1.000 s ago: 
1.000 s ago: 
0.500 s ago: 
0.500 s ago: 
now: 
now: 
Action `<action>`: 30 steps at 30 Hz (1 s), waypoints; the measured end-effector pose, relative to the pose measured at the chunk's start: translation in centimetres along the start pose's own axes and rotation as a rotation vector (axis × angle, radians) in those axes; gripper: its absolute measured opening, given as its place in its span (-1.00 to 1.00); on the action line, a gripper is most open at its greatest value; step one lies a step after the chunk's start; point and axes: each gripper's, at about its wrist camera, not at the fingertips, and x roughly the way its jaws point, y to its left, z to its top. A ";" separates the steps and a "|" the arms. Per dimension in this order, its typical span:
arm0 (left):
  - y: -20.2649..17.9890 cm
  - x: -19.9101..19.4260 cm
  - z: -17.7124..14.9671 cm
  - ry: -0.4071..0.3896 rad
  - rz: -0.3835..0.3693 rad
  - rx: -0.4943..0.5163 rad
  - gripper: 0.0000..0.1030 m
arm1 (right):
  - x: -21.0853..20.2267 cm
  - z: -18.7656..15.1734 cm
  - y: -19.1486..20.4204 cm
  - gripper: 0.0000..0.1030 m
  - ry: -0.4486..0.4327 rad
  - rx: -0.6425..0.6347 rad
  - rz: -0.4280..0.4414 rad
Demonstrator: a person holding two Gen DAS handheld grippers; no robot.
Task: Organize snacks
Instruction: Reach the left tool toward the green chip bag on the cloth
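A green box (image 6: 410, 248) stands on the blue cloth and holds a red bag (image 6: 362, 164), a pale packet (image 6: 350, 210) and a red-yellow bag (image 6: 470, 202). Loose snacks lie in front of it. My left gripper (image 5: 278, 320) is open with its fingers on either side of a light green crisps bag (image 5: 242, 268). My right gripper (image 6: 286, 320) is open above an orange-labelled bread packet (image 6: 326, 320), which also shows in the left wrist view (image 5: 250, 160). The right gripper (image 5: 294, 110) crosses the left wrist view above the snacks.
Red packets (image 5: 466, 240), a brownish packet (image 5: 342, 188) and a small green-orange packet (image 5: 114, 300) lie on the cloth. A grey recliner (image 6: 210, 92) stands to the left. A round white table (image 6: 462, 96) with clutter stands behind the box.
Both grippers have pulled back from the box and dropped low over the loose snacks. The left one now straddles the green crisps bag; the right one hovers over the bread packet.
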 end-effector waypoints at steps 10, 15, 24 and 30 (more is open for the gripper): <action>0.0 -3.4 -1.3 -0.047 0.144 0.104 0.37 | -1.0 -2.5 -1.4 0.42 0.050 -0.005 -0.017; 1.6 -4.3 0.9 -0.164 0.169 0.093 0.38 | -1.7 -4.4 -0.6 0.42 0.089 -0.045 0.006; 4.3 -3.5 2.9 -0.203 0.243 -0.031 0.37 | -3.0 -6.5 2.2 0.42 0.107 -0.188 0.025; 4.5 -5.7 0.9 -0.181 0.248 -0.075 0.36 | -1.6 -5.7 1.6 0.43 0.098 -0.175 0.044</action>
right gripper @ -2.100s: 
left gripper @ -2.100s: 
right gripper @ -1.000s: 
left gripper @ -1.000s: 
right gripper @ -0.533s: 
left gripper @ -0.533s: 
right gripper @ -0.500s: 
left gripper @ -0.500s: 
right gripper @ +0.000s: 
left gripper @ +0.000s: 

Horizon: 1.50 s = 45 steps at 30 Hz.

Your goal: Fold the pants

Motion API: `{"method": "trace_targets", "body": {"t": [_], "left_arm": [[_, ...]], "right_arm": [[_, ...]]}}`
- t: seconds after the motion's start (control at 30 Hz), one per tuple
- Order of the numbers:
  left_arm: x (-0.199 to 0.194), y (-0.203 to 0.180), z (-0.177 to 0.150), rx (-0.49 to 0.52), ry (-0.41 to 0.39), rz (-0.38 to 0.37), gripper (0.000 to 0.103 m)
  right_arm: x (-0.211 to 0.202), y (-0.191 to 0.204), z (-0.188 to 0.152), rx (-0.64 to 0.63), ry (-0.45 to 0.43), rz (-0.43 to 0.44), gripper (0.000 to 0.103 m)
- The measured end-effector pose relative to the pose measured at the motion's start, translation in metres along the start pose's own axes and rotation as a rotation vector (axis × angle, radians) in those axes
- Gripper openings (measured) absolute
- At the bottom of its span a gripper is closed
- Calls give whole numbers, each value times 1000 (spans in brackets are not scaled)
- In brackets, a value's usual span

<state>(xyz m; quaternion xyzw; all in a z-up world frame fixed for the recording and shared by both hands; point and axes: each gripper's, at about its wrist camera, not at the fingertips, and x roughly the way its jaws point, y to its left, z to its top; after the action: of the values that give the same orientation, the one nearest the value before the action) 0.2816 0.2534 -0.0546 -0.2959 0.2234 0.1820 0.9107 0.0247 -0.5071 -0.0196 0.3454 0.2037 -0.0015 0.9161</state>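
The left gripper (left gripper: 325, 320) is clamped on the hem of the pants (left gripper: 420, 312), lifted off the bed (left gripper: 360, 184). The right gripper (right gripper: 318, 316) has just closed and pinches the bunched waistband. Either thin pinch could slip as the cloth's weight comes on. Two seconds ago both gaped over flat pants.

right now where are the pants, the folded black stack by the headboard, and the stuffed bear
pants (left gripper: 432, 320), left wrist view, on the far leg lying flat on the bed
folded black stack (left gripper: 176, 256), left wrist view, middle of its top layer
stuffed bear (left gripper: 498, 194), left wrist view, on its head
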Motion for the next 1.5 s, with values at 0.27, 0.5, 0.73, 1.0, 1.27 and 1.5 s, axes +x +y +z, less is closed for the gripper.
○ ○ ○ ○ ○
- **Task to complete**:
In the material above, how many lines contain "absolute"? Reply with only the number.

- **Response to the exercise**:
2